SK Hynix bringt den AI-Speicherboom an die US-Börse
TL;DR
SK Hynix plant ein großes US-Listing über American Depositary Receipts. Knapp 17,8 Millionen Aktien sollen angeboten werden, je ADR steht für ein Zehntel einer Stammaktie. Bei starkem Verkauf könnte SK Hynix rund 28 Milliarden Dollar einsammeln. Die Preisfestsetzung wird für Donnerstag erwartet, der Handel soll am Freitag starten.
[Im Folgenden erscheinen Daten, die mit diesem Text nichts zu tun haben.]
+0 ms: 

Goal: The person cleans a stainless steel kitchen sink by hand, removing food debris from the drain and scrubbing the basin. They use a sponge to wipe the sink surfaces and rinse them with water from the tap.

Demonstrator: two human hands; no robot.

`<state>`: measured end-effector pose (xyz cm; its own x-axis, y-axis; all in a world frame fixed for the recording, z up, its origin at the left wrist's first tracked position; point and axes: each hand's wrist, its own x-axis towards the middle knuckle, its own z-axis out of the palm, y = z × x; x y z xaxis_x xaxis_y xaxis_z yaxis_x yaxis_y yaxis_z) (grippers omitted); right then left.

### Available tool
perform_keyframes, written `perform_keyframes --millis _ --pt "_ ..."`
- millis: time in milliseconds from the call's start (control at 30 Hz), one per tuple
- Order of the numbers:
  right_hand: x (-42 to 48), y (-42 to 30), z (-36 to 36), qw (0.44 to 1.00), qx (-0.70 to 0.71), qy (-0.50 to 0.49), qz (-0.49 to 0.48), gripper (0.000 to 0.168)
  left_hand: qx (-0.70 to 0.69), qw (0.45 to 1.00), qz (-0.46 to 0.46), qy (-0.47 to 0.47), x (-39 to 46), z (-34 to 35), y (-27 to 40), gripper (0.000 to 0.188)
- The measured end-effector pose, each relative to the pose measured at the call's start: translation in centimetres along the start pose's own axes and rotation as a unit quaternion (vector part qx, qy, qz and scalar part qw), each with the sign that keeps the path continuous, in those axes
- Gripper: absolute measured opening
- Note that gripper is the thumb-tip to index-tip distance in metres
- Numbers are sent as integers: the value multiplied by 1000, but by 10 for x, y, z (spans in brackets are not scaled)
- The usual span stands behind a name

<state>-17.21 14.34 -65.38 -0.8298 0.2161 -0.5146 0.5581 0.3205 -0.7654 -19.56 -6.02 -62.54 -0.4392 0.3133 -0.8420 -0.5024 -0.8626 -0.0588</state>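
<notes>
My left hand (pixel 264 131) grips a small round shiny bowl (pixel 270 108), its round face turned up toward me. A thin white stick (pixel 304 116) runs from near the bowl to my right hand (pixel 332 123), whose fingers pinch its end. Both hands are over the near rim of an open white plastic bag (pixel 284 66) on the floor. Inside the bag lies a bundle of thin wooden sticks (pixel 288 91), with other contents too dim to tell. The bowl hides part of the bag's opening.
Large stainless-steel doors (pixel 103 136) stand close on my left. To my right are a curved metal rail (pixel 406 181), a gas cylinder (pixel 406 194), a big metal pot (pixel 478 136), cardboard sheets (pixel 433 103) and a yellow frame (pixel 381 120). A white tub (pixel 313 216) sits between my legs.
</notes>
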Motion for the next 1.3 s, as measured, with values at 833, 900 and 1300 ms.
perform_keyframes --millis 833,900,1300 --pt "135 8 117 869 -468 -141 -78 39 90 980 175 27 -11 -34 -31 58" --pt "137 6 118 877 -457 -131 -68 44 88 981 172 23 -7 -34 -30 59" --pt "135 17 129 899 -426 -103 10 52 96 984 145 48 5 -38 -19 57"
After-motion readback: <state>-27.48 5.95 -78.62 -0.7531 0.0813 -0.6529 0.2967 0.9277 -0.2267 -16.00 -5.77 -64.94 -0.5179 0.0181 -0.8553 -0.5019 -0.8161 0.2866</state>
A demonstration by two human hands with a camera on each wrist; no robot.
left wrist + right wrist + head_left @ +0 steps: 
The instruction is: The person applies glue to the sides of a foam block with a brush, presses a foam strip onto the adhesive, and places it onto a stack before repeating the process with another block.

Der Rückenwind kommt klar aus AI-Infrastruktur: Laut Unternehmen stieg der Umsatz im ersten Quartal fast 200 Prozent gegenüber Vorjahr, die Aktie liegt 2026 rund 260 Prozent im Plus.
Nauti's Take
Das ist kein klassischer Startup-IPO, sondern ein US-Zugang zu einem bereits heißen Speicherwert. Der AI-Boom ist hier realer als bei vielen Software-Stories, weil Rechenzentren ohne HBM, DRAM und NAND schlicht nicht laufen.
Trotzdem riecht die Bewertung nach viel Momentum. Wer nur nach dem nächsten Nvidia sucht, übersieht, dass Speicher historisch ein brutaler Schweinezyklus ist: knapp, teuer, ausgebaut, überversorgt.
Einordnunganzeigen
Das Listing macht einen der wichtigsten AI-Zulieferer für US-Investoren leichter handelbar, ohne direkten Zugang zur Börse in Seoul. Für die AI-Wirtschaft ist das ein Signal: Nicht nur GPU-Anbieter wie Nvidia profitieren, sondern auch die Speicher-Lieferkette dahinter. Der riskante Teil liegt im Zyklus: Neue Fabriken kommen spät, können aber Preise drücken, wenn die Nachfrage kippt.